Sign in to add a comment

[PKI library] Verify leaf certificate key size

Project Member Reported by eroman@chromium.org, Aug 4 2016 
tl;dr: The current verification API does not check to see if the leaf certificate's SPKI is something reasonable, and will happily verify an end-entity certificate with a weak key size.

More detail:

The current API uses a "SignaturePolicy" delegate during path building to ensure that chains in the path do not contain weak signatures. This abstraction combines some validations on the SPKI (such as minimum modulus size for RSA keys), as well as policy on signature algorithms (particularly digest used).

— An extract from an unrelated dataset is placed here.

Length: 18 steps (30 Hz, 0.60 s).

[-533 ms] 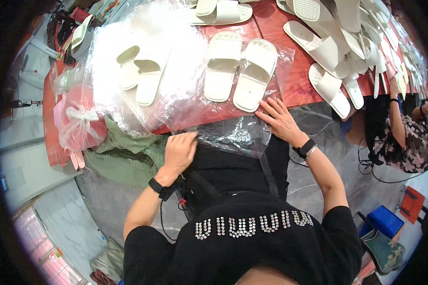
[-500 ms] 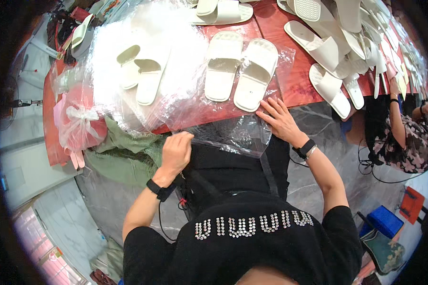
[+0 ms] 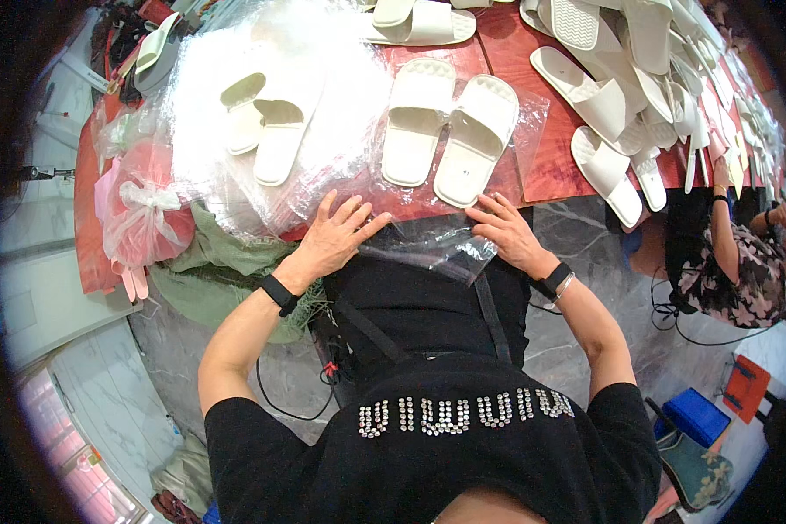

The weakness with this abstraction is it does not apply to the leaf certificate, since chain building is not actually verifying signatures signed by this certificate (the caller presumably will though).

We may return a chain that has strong signatures for each certificate, HOWEVER the leaf certificate has a 512 bit RSA key (since there was no signature verified yet using this key, the SignaturePolicy was not called).

This is dangerous, and should instead be done internally to prevent misuse.

Comment 1 by eroman@chromium.org, Sep 21 2016

Status: Available (was: Untriaged)
For reference, in the current cert verifier stack this is also being done by  ExaminePublicKeys() in cert_verify_proc.cc.

Comment 2 by eroman@chromium.org, Jul 25 2017

Owner: eroman@chromium.org
Status: Started (was: Available)
Project Member

Comment 3 by bugdroid1@chromium.org, Jul 26 2017 

The following revision refers to this bug:
  https://chromium.googlesource.com/chromium/src.git/+/5431d706fcb9b68710ef24e075d67bd19c0bc406

commit 5431d706fcb9b68710ef24e075d67bd19c0bc406
Author: Eric Roman <eroman@chromium.org>
Date: Wed Jul 26 01:58:18 2017

Add delegate interfaces for CertPathBuilder and VerifyCertificateChain.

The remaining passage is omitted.